YOUR ASSIGNMENT | Every line in the records below with the string "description" is to be copied out.

Dataset entries |
BEGIN
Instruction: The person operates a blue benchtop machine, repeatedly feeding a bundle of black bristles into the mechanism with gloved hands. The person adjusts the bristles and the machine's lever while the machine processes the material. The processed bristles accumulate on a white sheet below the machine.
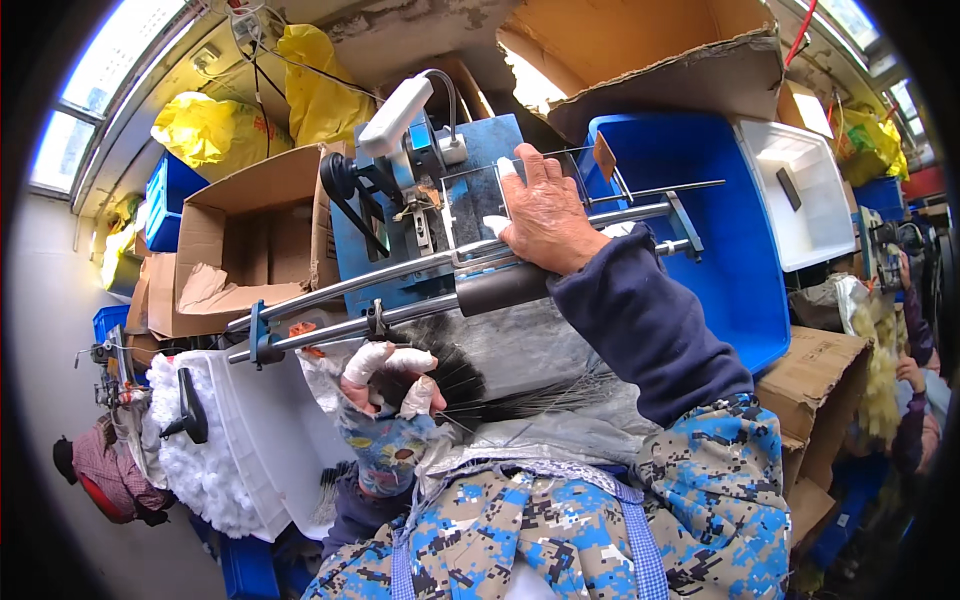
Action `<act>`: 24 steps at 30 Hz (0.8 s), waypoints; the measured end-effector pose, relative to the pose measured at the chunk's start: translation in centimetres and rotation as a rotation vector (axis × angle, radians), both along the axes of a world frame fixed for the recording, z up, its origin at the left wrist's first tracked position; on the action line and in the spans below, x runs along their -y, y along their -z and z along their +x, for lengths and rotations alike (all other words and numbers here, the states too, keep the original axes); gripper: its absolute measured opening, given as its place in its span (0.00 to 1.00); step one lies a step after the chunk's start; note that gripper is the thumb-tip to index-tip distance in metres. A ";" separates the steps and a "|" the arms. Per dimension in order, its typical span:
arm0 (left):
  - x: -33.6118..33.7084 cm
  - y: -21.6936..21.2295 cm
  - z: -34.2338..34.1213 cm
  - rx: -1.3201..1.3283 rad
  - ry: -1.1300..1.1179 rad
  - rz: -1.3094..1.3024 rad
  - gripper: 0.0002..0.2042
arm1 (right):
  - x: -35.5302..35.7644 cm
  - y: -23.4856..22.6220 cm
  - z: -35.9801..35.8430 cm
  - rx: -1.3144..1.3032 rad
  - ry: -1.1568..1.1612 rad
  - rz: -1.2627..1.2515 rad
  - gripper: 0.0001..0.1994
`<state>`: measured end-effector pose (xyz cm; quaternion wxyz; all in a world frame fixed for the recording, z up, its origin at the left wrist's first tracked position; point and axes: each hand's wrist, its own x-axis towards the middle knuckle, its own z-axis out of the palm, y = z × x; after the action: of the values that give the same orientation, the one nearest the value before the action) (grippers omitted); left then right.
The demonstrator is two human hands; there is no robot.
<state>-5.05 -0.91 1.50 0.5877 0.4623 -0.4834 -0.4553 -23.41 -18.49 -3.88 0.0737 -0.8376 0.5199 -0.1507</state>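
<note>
My right hand [550, 215] rests with spread fingers on a clear plate [465, 208] of a blue bench machine [492, 135]. White wraps cover its thumb and one fingertip. Below that hand, two metal rods [350, 327] run across, with a dark roller-like cylinder [503, 290] beside them. My left hand [395, 380], its fingers also wrapped in white, is curled in my lap. Thin dark strands [460, 418] come out at its fingertips. Beside it, a black bristly bundle [455, 362] lies on a grey sheet [520, 345], long thin stems trailing right.
A large blue bin [700, 240] stands right of the machine, a cardboard box [245, 225] left of it. Nearer left is a white tub [250, 440] with white fluffy material [205, 485] and a black hairdryer-shaped tool [187, 410]. At far right, another person's hand [910, 373] holds yellowish fibre.
</note>
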 end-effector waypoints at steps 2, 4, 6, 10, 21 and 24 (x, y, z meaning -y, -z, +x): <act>0.1 -0.2 0.1 0.095 0.099 -0.091 0.23 | 0.1 -0.3 -0.3 -0.023 0.008 0.058 0.26; -0.4 -0.1 0.6 0.086 0.043 -0.042 0.23 | 0.1 -0.3 -0.2 0.014 -0.003 0.089 0.26; -0.9 0.3 1.1 0.014 -0.011 0.046 0.24 | 0.0 -0.6 -0.2 0.014 -0.022 0.132 0.25; -1.0 0.3 0.9 -0.028 -0.009 0.098 0.23 | -0.1 -0.2 0.9 0.013 -0.024 0.133 0.24; -0.9 -0.2 0.6 0.067 0.013 0.066 0.21 | -1.0 0.8 7.0 0.098 -0.058 0.011 0.24; -1.1 -0.5 0.7 0.144 0.004 0.027 0.20 | -1.0 1.1 7.5 0.119 -0.112 -0.021 0.26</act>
<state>-4.36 0.17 1.96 0.5442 0.5007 -0.5190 -0.4287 -15.88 -17.48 -5.01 0.1040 -0.8558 0.4652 -0.2010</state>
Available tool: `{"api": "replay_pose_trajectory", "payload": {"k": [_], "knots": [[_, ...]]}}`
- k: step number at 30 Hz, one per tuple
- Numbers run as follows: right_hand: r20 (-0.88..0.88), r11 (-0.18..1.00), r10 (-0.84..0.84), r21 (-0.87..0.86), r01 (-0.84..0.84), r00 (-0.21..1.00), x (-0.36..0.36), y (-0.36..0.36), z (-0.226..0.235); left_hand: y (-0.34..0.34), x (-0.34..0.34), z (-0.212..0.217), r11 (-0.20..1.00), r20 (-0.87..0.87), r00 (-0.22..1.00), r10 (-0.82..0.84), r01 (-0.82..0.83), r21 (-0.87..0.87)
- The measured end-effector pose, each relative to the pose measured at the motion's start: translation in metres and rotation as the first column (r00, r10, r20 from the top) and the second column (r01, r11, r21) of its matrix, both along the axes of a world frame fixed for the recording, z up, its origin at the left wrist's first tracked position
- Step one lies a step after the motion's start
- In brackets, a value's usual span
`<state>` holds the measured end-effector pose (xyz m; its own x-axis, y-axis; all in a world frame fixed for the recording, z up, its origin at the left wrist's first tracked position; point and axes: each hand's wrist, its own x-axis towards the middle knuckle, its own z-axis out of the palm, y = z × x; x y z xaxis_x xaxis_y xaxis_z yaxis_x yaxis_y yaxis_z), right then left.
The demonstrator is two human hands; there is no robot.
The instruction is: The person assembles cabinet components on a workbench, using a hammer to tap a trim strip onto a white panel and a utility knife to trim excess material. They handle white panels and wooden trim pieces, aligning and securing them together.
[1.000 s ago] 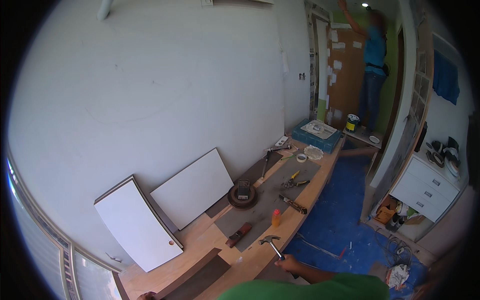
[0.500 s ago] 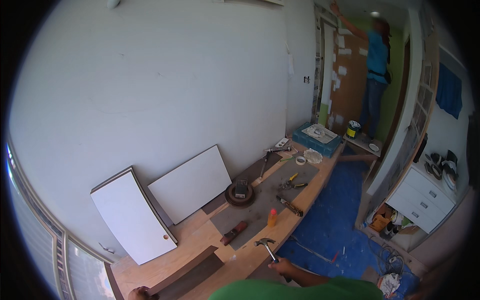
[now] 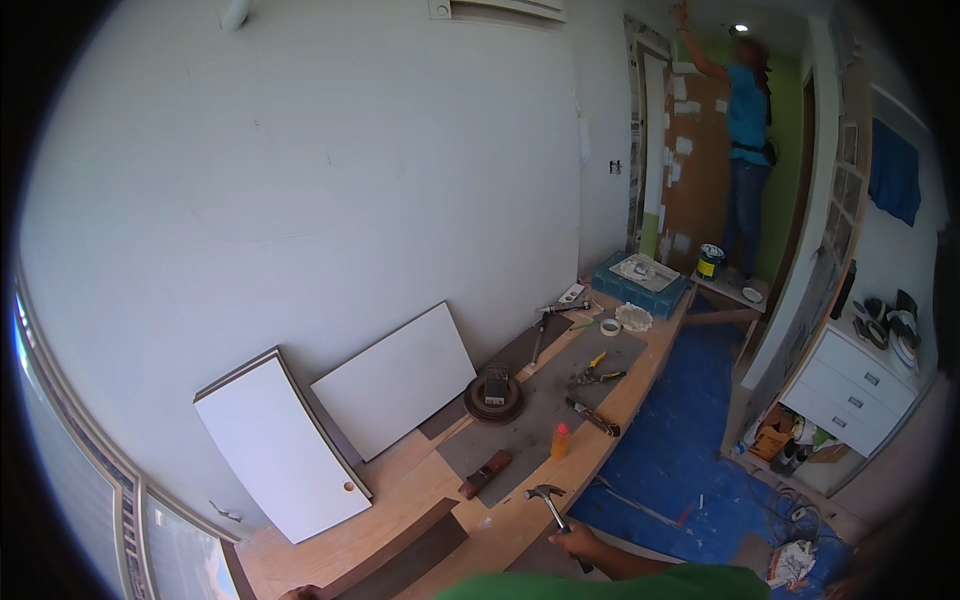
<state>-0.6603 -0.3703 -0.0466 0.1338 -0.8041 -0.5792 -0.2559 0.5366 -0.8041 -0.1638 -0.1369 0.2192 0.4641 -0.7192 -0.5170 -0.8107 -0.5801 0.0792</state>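
Observation:
My right hand (image 3: 582, 543) grips the handle of a claw hammer (image 3: 548, 503), whose metal head rests over the front edge of a long wooden board (image 3: 500, 530). Only the tips of my left hand (image 3: 300, 593) show at the bottom edge, touching the near end of the board beside a dark plank (image 3: 400, 562); what it holds is hidden. An orange bottle (image 3: 561, 440) and a dark red block (image 3: 486, 473) lie just beyond the hammer.
Two white panels (image 3: 340, 410) lean on the wall. Pliers (image 3: 597, 374), a coiled reel (image 3: 495, 396), tape (image 3: 609, 326) and a blue box (image 3: 640, 282) sit along the board. Blue sheeting (image 3: 690, 440) covers the floor. Another person (image 3: 745, 140) works at the far doorway; a white drawer unit (image 3: 850, 385) stands right.
The view has shifted slightly; the hammer and my right hand have moved a little left along the board edge. The person at the doorway keeps an arm raised.

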Motion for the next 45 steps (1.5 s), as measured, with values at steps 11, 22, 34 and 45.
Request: {"api": "replay_pose_trajectory", "payload": {"k": [11,22,34,45], "knots": [[0.143,0.958,-0.281,-0.007,0.285,0.949,0.071,0.068,0.023,0.021,0.088,-0.059,0.878,-0.217,0.862,-0.459,0.404,-0.257],[0.152,0.772,-0.270,-0.557,0.308,0.951,0.187,0.143,0.174,0.027,0.107,-0.079,0.558,-0.170,0.584,-0.794,0.588,-0.586],[-0.305,0.949,-0.193,-0.301,0.098,0.932,0.222,0.104,0.213,0.031,0.106,-0.088,0.603,-0.297,0.540,-0.788,0.577,-0.551],[-0.797,0.897,-0.017,-0.279,-0.343,0.604,0.224,0.037,0.194,0.030,0.104,-0.084,0.648,-0.349,0.551,-0.758,0.578,-0.496]]}}
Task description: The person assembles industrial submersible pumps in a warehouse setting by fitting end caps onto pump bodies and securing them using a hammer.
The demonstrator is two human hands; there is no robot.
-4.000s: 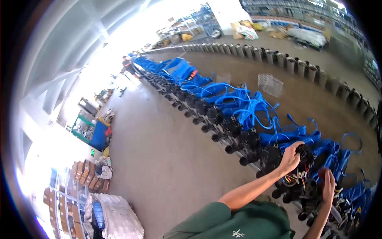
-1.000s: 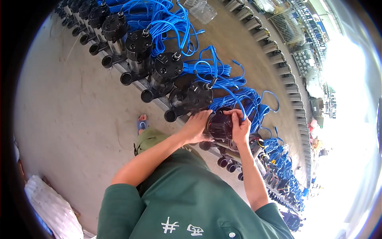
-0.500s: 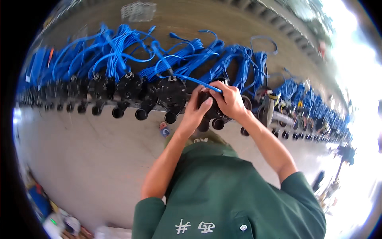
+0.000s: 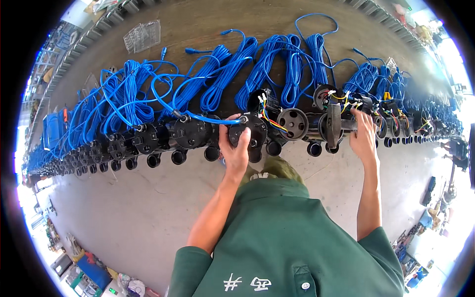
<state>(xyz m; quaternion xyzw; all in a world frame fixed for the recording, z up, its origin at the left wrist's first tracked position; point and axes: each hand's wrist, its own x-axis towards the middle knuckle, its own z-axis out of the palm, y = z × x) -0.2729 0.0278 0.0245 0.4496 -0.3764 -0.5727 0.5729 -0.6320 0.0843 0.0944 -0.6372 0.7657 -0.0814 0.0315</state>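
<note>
1. 2 bare hands work along a long row of black pump-like units [image 4: 190, 132] that runs across the middle of the frame on a concrete floor [image 4: 128, 213].
2. Left hand [image 4: 234, 148], at centre frame, grips a round black cap [image 4: 252, 132]; its fingers are curled over the cap's left edge, thumb on the near face.
3. A blue cable [image 4: 208, 118] ends at a fitting on that cap, right at the fingertips.
4. Right hand [image 4: 363, 138], right of centre, rests on another black unit [image 4: 341, 123] with an upright disc; the fingers lie pressed together and extended on its top. Whether they pinch anything I cannot tell.
5. Coloured wires [image 4: 271, 119] stick out of an open unit between the 2 hands.
6. Coils of blue cable [image 4: 292, 64] lie behind every unit, toward the top of the frame.
7. A green sleeve and shirt [image 4: 287, 237] fill the lower centre.
</note>
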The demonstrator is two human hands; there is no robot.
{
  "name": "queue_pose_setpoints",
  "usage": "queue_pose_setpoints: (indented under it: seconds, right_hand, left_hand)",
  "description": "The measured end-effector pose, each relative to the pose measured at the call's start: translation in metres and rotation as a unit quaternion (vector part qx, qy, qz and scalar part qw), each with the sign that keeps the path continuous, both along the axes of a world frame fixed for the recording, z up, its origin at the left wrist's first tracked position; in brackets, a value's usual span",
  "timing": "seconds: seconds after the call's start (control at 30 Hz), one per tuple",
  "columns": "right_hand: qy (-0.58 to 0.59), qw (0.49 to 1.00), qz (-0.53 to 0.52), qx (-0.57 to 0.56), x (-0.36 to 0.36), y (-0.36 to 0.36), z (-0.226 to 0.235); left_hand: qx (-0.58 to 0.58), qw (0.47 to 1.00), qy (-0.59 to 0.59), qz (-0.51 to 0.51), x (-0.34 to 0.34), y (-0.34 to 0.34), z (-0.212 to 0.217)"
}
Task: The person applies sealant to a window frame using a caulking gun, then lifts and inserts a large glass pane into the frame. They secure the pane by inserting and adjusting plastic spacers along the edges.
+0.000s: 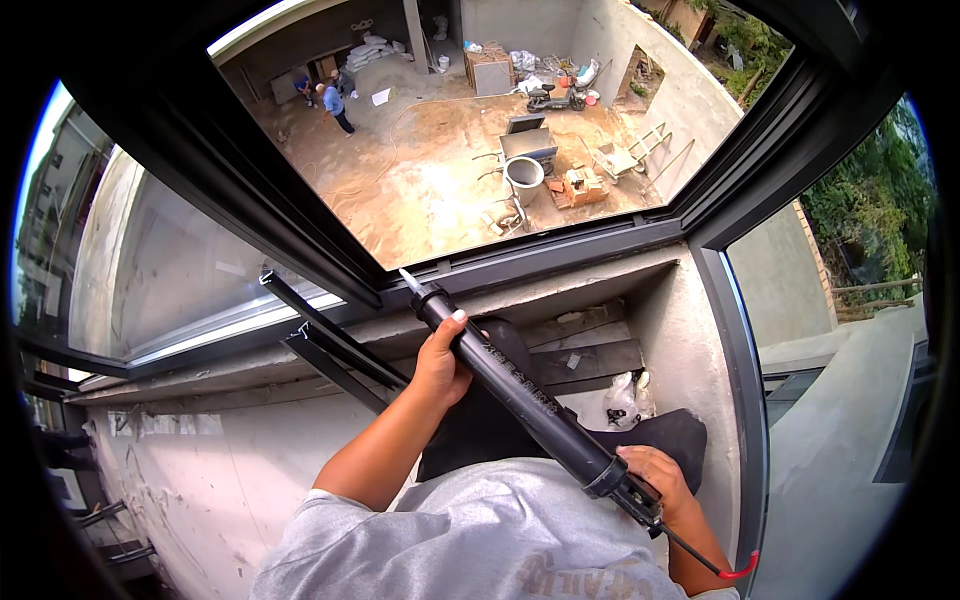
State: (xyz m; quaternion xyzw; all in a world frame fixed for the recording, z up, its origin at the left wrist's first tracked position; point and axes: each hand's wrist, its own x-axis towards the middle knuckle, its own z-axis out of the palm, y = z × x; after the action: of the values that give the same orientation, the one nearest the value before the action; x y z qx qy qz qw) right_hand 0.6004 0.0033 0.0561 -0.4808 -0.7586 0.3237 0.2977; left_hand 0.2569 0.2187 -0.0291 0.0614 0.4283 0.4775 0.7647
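A long black caulking gun (530,400) lies slantwise across my body, its pale nozzle (409,280) pointing up and away to the left. My left hand (440,368) grips the barrel near its front end, thumb laid along the top. Around the handle at the rear is my right hand (660,480); its fingers are partly hidden behind the gun. From the back end a thin rod runs out to a red hooked tip (742,568). The nozzle's point is at the lower edge of the dark window frame (560,243), and I cannot tell whether it touches.
Dark metal profiles (330,330) lean beside my left arm. Clear plastic bags (625,400) lie by my right knee, against a rough concrete wall (690,310). Far below the window, a yard holds people (335,105), a wheelbarrow (530,145), a bucket (524,175) and a scooter (556,98).
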Motion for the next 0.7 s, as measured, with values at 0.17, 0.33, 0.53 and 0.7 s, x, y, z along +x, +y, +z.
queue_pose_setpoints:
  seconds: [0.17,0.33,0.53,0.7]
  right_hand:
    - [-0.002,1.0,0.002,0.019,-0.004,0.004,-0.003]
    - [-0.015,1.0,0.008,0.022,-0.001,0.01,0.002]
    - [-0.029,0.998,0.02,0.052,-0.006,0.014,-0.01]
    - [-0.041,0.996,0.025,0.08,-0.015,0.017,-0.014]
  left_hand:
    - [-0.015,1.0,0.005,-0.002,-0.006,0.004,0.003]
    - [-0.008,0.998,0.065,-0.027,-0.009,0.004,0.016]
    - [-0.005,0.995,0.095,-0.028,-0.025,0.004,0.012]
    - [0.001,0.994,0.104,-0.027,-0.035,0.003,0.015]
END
OUTPUT |
Task description: The person assembles industrial submersible pumps in a warehouse setting by fitting end caps onto pump bodies and securing them using a hammer.
  "description": "The measured end-effector pose, each relative to the pose measured at the call's start: translation in metres and rotation as a unit quaternion (vector part qx, qy, qz and scalar part qw), each with the sign that keeps the path continuous, both along the axes of a world frame fixed for the recording, z up, its origin at the left wrist's first tracked position; in brackets, a value's usual span",

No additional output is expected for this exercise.